* [Dataset section]:

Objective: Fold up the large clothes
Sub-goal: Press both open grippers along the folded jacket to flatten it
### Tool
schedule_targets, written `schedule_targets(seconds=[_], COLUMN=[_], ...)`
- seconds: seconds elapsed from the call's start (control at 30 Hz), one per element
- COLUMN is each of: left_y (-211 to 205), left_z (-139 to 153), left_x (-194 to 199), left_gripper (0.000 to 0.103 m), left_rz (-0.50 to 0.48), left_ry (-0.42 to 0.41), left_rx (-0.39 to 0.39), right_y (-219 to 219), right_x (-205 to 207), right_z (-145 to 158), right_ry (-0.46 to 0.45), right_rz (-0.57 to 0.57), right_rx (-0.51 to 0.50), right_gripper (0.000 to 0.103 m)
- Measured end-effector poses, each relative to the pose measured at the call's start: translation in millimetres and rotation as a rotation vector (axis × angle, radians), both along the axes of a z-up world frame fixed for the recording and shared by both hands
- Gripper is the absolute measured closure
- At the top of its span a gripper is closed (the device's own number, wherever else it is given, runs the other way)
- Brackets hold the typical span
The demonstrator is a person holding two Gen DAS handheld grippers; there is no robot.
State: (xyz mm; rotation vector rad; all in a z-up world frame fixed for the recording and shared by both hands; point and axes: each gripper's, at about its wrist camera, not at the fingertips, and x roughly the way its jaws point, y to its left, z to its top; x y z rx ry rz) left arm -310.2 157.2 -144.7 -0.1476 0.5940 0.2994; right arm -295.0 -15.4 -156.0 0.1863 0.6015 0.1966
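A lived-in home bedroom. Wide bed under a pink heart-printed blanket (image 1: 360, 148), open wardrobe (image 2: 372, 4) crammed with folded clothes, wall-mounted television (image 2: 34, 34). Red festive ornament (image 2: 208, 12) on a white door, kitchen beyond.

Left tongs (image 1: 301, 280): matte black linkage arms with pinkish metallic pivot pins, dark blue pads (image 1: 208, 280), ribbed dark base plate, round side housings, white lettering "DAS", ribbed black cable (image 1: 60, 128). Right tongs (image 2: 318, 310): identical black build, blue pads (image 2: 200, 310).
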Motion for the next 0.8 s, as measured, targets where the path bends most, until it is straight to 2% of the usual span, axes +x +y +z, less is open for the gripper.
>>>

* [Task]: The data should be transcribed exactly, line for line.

* [Written solution]:
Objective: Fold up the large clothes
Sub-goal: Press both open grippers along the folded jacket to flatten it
### Tool
schedule_targets, written `schedule_targets(seconds=[_], COLUMN=[_], ...)`
- seconds: seconds elapsed from the call's start (control at 30 Hz), one per element
- COLUMN is each of: left_y (-211 to 205), left_z (-139 to 153), left_x (-194 to 199), left_gripper (0.000 to 0.103 m), left_rz (-0.50 to 0.48), left_ry (-0.42 to 0.41), left_rx (-0.39 to 0.39), right_y (-219 to 219), right_x (-205 to 207), right_z (-145 to 158), right_ry (-0.46 to 0.45), right_rz (-0.57 to 0.57), right_rx (-0.51 to 0.50), right_gripper (0.000 to 0.103 m)
- Measured end-effector poses, each relative to the pose measured at the call's start: translation in millimetres and rotation as a rotation vector (axis × angle, radians), both along the axes of a z-up world frame fixed for the recording and shared by both hands
- Gripper is the absolute measured closure
- At the top of its span a gripper is closed (the device's own number, wherever else it is given, runs the other way)
- Brackets hold the typical span
The demonstrator is a person holding two Gen DAS handheld grippers; there is no robot.
State: (xyz mm; rotation vector rad; all in a z-up world frame fixed for the recording and shared by both hands; point and axes: each gripper's, at about its wrist camera, not at the fingertips, and x roughly the way its jaws point, y to its left, z to its top; x y z rx ry rz) left arm -310.2 157.2 -144.7 -0.1476 0.5940 0.2994; right arm -295.0 -15.4 -156.0 0.1863 0.6015 0.1966
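A lived-in home bedroom. Wide bed under a pink heart-printed blanket (image 1: 360, 148), open wardrobe (image 2: 372, 4) crammed with folded clothes, wall-mounted television (image 2: 34, 34). Red festive ornament (image 2: 208, 12) on a white door, kitchen beyond.

Left tongs (image 1: 301, 280): matte black linkage arms with pinkish metallic pivot pins, dark blue pads (image 1: 208, 280), ribbed dark base plate, round side housings, white lettering "DAS", ribbed black cable (image 1: 60, 128). Right tongs (image 2: 318, 310): identical black build, blue pads (image 2: 200, 310).
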Motion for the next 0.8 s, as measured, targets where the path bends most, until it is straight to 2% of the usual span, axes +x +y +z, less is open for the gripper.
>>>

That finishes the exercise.